Download Free Where Nature Reigns Book in PDF and EPUB Free Download. You can read online Where Nature Reigns and write the review.

Our historians in general deal less with Athe people than, with people, - less with the life and impressions of the average man than with the thoughts of brilliant leaders. The foundations of true historical knowledge of our past are the actual conditions of common life: of country, town, and city; of farmer, artisan, merchant and slaveholder; of church, school, and convention. It this book leads people to understand how their forefathers felt, it will have done its work.Naturally the largest episode in this volume is the building of the Federal Constitution. In this, as in other disputed questions, I have tried to give a fair representation to the various schools of thought: if some people were wrong-headed and illogical and unpatriotic, it is part of history to know what their arguments were and how they were refuted. In approaching the terrible contest over slavery the same method is adopted: the assailant, the champion, and the observer speaks, each for his own side.From the date at which this volume begins, the West assumed a life and character of its own; and this book brings out that abounding frontier life, that constructive political instinct, that force and energy, which are so notable in the development of the West and so important in our national history.Our forefathers did interesting things and left entertaining records. The story of our nation=s development is clearer for the suggestions made by these writers. They are prejudiced; they see but a part of what is going on; they leave many gaps; but, after all, they tell the story.The collection was selected and edited in 1900 by Albert Bushnell Hart, Professor of History at Harvard University, and a well-respected and published scholar
Drawing materials from journals and diaries, political documents and religious sermons, prose and poetry, Giles Gunn's anthology provides a panoramic survey of early American life and literature—including voices black and white, male and female, Hispanic, French, and Native American. For more than seventy years, Penguin has been the leading publisher of classic literature in the English-speaking world. With more than 1,700 titles, Penguin Classics represents a global bookshelf of the best works throughout history and across genres and disciplines. Readers trust the series to provide authoritative texts enhanced by introductions and notes by distinguished scholars and contemporary authors, as well as up-to-date translations by award-winning translators.

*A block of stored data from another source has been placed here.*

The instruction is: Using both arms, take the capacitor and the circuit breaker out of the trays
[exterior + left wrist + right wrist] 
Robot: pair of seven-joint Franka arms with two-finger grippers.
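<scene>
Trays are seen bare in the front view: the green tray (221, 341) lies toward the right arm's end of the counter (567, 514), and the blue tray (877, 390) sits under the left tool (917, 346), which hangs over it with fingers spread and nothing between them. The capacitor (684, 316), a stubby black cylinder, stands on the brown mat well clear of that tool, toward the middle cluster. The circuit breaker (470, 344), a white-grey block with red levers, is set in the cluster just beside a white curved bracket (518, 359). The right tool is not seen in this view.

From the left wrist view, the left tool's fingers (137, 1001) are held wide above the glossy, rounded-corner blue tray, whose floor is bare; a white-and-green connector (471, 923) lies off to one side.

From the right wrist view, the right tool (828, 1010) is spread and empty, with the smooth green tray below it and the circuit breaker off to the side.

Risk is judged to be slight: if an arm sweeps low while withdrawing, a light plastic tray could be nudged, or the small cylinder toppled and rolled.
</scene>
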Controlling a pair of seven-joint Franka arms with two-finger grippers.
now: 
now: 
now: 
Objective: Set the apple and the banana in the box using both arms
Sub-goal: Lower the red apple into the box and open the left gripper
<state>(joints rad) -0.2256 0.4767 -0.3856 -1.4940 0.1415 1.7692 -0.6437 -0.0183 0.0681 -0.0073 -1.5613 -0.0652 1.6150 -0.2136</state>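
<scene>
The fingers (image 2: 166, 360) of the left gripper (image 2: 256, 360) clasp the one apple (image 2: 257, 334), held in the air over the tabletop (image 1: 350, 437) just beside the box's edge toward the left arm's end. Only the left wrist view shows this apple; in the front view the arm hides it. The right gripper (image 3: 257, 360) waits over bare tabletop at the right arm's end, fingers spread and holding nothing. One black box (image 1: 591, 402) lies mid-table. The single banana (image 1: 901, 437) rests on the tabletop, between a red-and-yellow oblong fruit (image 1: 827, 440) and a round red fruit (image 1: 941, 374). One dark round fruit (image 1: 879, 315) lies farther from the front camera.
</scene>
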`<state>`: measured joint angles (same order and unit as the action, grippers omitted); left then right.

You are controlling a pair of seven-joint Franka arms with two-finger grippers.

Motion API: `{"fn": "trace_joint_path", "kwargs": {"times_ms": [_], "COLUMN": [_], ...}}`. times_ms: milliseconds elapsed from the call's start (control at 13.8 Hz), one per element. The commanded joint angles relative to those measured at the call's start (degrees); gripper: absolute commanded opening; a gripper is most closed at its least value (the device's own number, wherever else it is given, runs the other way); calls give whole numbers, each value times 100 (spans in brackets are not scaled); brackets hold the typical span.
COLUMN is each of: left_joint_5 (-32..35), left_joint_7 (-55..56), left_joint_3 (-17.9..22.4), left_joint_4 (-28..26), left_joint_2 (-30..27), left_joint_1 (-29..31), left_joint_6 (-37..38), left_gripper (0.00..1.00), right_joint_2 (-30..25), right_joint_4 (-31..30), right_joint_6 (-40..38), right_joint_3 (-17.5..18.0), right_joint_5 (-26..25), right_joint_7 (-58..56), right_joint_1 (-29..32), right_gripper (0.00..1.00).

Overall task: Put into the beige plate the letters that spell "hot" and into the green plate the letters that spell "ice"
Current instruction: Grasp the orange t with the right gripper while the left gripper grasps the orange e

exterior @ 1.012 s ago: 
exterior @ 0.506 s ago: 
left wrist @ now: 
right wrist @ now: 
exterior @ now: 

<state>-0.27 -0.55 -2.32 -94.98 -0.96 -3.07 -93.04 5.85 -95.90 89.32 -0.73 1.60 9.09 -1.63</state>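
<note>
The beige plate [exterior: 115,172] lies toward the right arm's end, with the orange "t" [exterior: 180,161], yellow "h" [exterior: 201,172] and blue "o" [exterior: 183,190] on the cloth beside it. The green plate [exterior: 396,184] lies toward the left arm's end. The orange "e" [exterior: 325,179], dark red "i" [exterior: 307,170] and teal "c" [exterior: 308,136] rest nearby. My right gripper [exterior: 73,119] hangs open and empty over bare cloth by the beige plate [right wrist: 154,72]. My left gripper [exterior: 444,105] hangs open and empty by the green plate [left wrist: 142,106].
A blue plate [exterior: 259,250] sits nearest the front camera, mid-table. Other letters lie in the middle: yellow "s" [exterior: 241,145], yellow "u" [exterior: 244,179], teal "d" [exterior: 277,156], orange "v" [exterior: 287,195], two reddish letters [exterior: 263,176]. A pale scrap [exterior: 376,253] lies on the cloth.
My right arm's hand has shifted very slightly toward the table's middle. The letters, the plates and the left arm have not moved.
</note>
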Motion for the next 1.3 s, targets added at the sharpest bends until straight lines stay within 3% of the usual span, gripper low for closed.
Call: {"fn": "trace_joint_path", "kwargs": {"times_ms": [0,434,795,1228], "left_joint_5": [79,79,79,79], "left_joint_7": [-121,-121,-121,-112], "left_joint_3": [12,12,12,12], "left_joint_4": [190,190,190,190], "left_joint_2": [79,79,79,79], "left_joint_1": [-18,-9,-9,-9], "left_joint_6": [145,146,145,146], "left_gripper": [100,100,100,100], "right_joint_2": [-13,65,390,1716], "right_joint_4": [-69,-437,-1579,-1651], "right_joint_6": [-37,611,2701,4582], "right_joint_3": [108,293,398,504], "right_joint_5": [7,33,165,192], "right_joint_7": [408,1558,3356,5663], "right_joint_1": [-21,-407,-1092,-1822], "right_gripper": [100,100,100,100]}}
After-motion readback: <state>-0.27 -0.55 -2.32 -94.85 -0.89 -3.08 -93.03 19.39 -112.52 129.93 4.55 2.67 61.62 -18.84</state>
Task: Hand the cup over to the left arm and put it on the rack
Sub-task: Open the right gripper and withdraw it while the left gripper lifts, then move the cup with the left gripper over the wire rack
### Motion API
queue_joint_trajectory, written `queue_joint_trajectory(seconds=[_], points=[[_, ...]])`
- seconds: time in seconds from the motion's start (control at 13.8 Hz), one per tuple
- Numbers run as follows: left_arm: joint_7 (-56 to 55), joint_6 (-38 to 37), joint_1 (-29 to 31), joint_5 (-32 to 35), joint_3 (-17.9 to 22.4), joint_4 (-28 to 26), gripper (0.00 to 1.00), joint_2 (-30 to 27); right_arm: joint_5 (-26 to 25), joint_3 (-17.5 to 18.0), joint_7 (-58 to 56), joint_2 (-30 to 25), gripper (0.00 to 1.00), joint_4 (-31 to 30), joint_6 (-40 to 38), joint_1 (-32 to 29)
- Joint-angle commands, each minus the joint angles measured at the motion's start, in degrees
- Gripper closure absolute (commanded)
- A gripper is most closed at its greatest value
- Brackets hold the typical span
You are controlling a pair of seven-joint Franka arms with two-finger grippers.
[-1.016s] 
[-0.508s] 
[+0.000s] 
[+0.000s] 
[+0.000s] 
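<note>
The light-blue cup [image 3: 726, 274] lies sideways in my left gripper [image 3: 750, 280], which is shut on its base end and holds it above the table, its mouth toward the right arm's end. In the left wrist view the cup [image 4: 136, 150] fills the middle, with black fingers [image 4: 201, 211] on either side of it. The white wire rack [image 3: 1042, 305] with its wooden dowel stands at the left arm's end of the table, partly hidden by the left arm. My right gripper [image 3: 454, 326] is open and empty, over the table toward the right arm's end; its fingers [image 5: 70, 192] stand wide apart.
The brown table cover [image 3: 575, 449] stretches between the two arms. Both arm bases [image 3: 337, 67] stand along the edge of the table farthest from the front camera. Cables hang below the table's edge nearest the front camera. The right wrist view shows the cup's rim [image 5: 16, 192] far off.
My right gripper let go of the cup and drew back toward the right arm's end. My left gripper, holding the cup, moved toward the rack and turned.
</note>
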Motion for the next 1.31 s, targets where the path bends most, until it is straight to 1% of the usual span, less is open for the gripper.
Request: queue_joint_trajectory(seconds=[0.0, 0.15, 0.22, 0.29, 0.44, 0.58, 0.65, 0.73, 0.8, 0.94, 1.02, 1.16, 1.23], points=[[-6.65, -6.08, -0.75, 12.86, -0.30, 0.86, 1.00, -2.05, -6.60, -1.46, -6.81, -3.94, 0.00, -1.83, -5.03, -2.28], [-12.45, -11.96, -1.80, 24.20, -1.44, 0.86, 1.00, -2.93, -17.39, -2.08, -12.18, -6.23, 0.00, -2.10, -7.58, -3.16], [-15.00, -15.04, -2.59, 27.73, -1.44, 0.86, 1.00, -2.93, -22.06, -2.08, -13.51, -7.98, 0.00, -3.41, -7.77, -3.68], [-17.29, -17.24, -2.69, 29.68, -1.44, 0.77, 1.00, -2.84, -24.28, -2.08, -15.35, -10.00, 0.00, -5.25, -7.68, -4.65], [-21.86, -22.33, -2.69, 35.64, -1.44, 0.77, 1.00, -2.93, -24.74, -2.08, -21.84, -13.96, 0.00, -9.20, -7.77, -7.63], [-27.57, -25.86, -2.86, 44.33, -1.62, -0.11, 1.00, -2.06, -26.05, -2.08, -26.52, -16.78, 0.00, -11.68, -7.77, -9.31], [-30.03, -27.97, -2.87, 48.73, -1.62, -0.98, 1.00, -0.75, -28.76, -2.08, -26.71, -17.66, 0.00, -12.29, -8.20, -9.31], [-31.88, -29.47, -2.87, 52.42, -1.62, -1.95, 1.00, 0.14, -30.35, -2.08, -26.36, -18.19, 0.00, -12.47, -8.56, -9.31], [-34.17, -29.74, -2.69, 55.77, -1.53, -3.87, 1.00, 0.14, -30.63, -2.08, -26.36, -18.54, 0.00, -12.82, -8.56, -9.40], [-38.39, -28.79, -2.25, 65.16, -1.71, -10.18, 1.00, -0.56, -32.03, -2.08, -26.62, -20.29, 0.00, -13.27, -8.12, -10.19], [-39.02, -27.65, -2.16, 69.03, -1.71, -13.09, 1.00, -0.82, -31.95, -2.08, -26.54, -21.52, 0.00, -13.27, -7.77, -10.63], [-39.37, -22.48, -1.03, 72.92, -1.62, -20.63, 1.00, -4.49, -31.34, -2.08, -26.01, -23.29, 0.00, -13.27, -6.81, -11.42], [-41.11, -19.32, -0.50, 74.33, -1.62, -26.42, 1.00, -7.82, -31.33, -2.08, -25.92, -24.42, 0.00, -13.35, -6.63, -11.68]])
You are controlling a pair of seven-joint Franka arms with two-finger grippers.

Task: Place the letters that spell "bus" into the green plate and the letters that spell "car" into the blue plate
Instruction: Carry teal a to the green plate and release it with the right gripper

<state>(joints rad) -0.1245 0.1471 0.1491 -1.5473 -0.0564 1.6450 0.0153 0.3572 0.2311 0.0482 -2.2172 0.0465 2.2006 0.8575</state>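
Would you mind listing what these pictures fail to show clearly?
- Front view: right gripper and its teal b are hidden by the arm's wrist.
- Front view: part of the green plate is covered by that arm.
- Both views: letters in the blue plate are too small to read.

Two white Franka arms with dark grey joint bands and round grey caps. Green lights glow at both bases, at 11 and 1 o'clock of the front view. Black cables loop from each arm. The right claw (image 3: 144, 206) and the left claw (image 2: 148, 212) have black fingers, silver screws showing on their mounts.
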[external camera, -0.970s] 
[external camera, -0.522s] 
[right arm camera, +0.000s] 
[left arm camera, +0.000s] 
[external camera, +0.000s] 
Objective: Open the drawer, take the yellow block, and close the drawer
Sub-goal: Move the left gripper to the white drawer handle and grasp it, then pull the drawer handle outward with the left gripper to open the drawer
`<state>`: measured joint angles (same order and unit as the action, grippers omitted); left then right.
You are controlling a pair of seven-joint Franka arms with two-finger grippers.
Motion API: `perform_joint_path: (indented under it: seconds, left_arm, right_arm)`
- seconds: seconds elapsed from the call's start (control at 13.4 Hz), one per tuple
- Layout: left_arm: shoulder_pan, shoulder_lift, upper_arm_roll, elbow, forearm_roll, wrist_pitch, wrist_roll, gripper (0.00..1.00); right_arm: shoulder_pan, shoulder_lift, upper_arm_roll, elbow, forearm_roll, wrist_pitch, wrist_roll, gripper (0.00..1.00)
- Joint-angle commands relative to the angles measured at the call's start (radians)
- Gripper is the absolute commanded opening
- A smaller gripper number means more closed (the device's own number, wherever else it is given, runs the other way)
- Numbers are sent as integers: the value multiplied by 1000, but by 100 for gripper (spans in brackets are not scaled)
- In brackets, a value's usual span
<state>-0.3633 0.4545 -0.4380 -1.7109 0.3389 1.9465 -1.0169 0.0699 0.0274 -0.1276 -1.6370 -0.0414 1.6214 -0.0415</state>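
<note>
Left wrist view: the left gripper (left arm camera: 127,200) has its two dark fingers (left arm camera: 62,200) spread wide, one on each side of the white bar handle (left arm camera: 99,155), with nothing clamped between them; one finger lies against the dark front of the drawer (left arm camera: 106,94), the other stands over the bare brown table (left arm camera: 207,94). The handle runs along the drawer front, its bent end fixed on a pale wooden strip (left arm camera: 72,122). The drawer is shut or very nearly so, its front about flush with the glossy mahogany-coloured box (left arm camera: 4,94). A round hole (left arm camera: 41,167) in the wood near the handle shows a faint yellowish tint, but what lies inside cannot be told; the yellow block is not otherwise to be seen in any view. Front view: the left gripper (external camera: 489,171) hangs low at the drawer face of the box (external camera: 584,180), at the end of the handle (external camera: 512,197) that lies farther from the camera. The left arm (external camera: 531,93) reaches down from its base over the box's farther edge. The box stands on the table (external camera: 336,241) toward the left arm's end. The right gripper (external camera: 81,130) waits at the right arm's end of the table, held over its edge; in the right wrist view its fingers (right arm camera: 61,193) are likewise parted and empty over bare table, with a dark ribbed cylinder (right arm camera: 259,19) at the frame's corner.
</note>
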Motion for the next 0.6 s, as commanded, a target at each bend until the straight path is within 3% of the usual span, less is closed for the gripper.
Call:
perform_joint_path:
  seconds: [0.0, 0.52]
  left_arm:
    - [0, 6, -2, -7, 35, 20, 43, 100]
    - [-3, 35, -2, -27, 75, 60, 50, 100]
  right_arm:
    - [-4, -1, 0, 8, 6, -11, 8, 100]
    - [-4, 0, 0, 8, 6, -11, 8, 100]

Redefines the great canon of American poetry from its origins in the 17th century right up to the present.
Overview: Steven Gould Axelrod, Camille Roman, and Thomas Travisano continue the standard of excellence set in Volumes I and II of this extraordinary anthology. Volume III provides the most compelling and wide-ranging selection available of American poetry from 1950 to the present. Its contents are just as diverse and multifaceted as America itself and invite readers to explore the world of poetry in the larger historical context of American culture. Nearly three hundred poems allow readers to explore canonical works by such poets as Elizabeth Bishop, Robert Lowell, and Sylvia Plath, as well as song lyrics from such popular musicians as Bob Dylan and Queen Latifah. Because contemporary American culture transcends the borders of the continental United States, the anthology also includes numerous transnational poets, from Julia de Burgos to Derek Walcott. Whether they are the works of oblique avant-gardists like John Ashbery or direct, populist poets like Allen Ginsberg, all of the selections are accompanied by extensive introductions and footnotes, making the great poetry of the period fully accessible to readers for the first time.
The book "Poems of American History" is filled with hundreds of poems written from the within, on the spot, and those written long afterward. This book contains poems of ancient and historical relevance. It describes events that led to the discovery of America before the breakout of the First World War in 1914.
An authoriative survey of all major American poets from colonial to contemporary.